Women in Sierra Leone Risk Lives to Bring Peace

IN a country where women have not traditionally asserted themselves publicly, Sierra Leone's civil war has propelled them into unprecedented new roles. Some have become guerrilla fighters; some bodyguards. And some have been thrust into the forefront of peacemaking.

Five years ago, the conflict in Liberia spilled across the border to create a separate war here. With politicians slow to react, the women quickly bore the brunt of the fighting. They took up arms, and made up a sizable portion of the "vigilantes" for the Army.

"I joined five years ago to try to save my mother, who had been captured by rebels," young Lance Cpl. Salimatu Barry recalls with pride. She said that a young woman with whom she had worked was the Army's most sought-after specialist in rocket-propelled grenades.

Few Sierra Leoneans can say what the war has been fought over. While this West African nation is made up of various ethnic groups, religions, and secret societies, none is associated more with one side of the conflict than the other. Soldiers and rebels, known collectively as "sobels," often come from the same families. Both male and female fighters have been known to swap sides.

People who have escaped capture often do not know which side had been holding them. "Both wear the same uniforms, carry the same weapons, and use the same tactics," says Adama Gurdura, a woman with burns on one side of her body. Six months ago, her house was set on fire with her and her family locked inside. Only she and her young son survived.

More than 2 million people, nearly half the population of Sierra Leone, have fled the rural areas to vast camps near the towns, leaving much of the countryside deserted. Despite an official cease-fire over the last two months, attacks have continued. Last week, the BBC reported that women were raped in the north near Makeni; their men were castrated.
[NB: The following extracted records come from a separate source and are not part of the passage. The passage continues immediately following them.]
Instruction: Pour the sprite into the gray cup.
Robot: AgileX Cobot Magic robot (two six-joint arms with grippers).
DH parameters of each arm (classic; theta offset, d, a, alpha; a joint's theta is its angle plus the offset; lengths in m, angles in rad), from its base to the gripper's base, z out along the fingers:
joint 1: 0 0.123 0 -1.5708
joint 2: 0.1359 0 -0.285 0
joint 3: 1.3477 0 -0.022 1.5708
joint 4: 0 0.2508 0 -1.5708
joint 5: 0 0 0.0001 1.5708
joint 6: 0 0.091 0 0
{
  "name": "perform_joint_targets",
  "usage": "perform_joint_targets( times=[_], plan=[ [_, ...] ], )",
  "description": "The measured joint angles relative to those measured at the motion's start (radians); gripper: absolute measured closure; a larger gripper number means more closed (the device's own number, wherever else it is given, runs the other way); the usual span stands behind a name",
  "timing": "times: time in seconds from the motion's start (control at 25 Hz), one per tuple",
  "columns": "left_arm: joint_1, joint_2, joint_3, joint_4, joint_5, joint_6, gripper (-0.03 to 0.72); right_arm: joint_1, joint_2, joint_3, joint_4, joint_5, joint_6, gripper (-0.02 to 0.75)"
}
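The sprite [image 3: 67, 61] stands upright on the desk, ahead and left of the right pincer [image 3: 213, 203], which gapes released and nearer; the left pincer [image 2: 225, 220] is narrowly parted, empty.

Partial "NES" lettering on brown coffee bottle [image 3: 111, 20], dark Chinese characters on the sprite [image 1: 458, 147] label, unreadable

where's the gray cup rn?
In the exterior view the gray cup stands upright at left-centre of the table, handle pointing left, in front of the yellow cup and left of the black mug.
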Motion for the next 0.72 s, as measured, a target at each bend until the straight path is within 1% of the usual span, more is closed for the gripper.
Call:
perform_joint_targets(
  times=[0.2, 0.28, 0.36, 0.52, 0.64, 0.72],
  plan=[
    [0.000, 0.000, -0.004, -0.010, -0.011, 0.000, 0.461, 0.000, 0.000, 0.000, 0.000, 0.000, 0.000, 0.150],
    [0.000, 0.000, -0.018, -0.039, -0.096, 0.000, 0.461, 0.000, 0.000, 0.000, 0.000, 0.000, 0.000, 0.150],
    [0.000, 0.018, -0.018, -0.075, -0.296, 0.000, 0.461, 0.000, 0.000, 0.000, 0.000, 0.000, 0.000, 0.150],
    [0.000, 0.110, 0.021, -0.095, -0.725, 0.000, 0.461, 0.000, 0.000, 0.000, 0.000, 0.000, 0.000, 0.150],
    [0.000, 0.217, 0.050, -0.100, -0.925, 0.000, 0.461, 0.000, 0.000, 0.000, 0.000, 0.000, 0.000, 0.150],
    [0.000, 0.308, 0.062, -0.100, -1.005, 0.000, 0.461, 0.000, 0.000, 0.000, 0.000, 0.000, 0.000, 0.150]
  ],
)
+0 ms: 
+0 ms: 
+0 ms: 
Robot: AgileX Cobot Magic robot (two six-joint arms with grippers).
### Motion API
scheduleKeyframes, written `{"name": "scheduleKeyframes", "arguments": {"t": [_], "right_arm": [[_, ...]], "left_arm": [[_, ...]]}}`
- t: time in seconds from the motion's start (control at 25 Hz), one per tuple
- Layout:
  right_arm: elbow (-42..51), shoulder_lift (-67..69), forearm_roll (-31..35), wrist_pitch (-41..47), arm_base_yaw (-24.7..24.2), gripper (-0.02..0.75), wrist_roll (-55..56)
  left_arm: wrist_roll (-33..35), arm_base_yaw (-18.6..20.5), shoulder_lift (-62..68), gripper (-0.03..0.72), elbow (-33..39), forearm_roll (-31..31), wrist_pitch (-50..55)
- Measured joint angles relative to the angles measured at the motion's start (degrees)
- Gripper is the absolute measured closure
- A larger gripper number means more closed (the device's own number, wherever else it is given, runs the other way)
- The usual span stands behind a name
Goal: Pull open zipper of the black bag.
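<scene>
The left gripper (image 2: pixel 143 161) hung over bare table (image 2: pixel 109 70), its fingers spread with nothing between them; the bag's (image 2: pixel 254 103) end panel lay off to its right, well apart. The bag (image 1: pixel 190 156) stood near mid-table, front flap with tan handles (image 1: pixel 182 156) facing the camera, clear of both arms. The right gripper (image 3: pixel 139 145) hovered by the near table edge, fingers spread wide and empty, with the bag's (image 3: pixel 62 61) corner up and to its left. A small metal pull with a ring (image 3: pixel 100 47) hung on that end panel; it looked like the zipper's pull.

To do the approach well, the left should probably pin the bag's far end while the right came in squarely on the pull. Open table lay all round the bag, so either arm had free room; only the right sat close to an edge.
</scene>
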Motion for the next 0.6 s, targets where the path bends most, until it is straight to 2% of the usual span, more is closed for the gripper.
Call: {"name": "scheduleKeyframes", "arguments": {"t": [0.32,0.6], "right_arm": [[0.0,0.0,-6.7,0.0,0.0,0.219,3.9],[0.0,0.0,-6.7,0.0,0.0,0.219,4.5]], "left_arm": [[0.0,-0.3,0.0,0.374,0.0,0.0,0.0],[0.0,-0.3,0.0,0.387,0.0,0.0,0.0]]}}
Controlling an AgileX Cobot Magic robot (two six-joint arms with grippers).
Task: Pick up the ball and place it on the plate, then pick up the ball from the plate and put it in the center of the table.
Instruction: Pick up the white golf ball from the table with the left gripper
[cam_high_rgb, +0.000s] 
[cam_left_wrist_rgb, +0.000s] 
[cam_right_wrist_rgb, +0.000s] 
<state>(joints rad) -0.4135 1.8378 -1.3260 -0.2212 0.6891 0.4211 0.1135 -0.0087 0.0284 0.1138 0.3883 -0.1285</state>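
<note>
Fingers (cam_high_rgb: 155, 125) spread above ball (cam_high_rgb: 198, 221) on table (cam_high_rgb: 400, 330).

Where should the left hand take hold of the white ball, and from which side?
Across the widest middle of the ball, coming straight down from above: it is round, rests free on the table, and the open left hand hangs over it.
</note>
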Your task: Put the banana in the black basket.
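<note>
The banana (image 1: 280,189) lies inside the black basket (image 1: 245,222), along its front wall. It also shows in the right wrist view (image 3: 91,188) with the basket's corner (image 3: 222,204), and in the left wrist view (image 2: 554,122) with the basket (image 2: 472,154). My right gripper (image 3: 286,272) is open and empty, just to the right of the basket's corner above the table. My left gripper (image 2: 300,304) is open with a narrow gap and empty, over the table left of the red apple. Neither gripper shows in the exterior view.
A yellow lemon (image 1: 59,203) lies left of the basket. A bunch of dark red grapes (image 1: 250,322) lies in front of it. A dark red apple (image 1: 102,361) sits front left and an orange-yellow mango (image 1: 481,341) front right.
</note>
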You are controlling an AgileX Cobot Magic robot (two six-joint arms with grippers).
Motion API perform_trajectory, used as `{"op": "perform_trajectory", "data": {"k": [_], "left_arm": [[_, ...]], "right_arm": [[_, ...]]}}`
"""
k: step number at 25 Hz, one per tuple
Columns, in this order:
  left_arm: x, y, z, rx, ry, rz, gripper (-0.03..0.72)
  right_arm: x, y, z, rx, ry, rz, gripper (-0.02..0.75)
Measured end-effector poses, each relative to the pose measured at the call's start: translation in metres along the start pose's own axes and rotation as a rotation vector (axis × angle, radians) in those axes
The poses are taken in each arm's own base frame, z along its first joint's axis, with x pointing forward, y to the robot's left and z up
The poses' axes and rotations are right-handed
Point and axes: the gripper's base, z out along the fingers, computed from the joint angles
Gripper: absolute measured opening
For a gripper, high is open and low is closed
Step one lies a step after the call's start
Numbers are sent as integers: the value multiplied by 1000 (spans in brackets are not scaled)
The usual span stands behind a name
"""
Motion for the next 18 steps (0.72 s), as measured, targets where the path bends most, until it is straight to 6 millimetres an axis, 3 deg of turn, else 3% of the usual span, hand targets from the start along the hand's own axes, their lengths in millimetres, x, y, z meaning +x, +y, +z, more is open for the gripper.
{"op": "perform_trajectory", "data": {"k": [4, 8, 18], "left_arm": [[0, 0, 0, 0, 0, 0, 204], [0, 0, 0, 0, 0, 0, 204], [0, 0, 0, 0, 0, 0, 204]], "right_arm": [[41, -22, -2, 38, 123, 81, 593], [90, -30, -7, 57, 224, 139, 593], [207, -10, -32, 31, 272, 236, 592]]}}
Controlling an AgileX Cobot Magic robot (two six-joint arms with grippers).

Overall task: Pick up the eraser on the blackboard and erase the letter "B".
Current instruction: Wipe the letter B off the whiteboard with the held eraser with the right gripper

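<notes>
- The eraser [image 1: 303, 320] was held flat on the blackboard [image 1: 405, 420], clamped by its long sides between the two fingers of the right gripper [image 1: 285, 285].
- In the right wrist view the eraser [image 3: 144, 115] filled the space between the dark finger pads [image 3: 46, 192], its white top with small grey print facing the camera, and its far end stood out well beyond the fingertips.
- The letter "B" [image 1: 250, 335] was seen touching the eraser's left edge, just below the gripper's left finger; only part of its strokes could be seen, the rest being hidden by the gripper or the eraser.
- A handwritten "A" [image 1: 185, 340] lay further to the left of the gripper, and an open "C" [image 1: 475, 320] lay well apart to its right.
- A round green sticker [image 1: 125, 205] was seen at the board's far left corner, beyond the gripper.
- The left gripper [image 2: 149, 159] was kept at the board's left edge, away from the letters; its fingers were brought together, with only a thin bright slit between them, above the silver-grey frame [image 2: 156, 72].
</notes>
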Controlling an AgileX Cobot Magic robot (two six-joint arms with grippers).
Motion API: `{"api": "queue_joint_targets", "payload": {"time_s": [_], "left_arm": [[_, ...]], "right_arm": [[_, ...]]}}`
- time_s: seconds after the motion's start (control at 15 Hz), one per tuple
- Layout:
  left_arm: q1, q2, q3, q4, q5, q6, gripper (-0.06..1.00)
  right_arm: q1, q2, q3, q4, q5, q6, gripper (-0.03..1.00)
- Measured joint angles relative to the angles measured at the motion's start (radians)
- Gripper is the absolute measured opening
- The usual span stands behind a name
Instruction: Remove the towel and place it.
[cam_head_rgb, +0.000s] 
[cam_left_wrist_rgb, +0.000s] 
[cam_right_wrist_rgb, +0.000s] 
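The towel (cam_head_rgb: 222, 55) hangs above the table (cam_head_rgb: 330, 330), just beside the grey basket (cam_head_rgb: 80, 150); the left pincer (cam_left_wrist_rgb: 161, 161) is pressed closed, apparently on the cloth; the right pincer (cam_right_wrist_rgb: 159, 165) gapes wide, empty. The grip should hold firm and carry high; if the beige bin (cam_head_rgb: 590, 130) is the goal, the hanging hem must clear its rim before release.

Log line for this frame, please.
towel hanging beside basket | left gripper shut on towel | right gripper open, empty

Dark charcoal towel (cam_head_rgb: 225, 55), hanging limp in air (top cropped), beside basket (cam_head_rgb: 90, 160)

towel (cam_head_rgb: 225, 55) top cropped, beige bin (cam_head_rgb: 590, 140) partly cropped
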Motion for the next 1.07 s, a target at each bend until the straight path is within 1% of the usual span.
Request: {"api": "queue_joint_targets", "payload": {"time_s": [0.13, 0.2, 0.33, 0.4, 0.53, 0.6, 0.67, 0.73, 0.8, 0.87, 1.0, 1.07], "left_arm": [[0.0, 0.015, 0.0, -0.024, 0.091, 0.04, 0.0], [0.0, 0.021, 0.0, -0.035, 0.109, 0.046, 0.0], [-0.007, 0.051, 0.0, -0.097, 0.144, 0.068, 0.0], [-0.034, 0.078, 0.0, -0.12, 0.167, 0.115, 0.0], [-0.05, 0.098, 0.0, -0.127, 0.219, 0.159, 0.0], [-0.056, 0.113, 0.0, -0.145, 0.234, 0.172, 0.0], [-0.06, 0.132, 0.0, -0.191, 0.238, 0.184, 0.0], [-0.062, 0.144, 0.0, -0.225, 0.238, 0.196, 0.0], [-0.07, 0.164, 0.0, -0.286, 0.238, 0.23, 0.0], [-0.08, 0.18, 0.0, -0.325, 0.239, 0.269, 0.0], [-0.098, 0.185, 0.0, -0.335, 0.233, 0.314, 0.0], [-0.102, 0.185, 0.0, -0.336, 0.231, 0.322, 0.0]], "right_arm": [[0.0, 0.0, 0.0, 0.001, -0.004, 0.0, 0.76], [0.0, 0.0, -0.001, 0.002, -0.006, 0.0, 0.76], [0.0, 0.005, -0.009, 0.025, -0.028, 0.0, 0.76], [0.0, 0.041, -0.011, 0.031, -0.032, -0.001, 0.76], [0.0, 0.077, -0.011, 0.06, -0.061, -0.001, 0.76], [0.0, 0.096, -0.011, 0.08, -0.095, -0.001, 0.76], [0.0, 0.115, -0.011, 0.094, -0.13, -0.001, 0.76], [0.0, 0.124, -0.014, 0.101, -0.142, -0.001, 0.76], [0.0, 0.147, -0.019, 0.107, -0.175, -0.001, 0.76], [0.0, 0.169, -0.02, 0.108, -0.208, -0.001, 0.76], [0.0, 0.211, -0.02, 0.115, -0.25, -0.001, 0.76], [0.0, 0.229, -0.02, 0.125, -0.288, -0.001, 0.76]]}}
Yet during this time, groups of women have been risking their lives to walk out along the empty country roads calling for peace and reconciliation, chanting "War no good," in Krio, the English-based language spoken throughout the country.

"Whoever they [the sobels] are, we want them to know that we love them, that we want to help them, and that they should lay down their arms," says Ines Toma-Elias, the mayor of Bo and chairwoman of the women's movement for peace in the southern region.

Often the sobels are as young as 12. Many reportedly use drugs, including crack cocaine. The approach of the women's movement is to preach tolerance and try to meet the attackers' needs. Recently some women have even gone out to stay with the fighters, says Ms. Toma-Elias.

At times, efforts have backfired. Last month, a group of about 150 women near the town of Kenema who tried to get the rebels to put down their weapons were fired upon. At least 12 died.

Undeterred, the peace movement joined with other women's organizations into a network that cuts across nearly all social divisions. Local representatives of the movement are often also heads of various traditional societies for women, notably the Bondo, of which an estimated 90 percent of the country's women are members. It is larger than any single male association in the country.

LAST year, at the height of the war, women organized a peace demonstration. It was the largest march ever seen in the capital, Freetown, with similar marches in all the major towns.

This year, the women pressed the military government into holding elections even though it would mean excluding the rebel Revolutionary United Front (RUF). They said they had information from women who knew the rebels that the RUF leaders were more willing to negotiate with a civilian rather than a military government.

The elections took place last month, and the civilian government of President Ahmad Tejan Kabbah was installed. The government and rebels agreed Tuesday in Ivory Coast to a cease-fire, and they appointed groups to draft peace and disarmament accords.

In the newly elected government, women have only about 5 percent representation. But the rebels are reported to have many high-ranking women in their command. Television audiences were amazed last month when rebel leader Foday Sankoh arrived for peace talks in Ivory Coast surrounded by a team of young female bodyguards.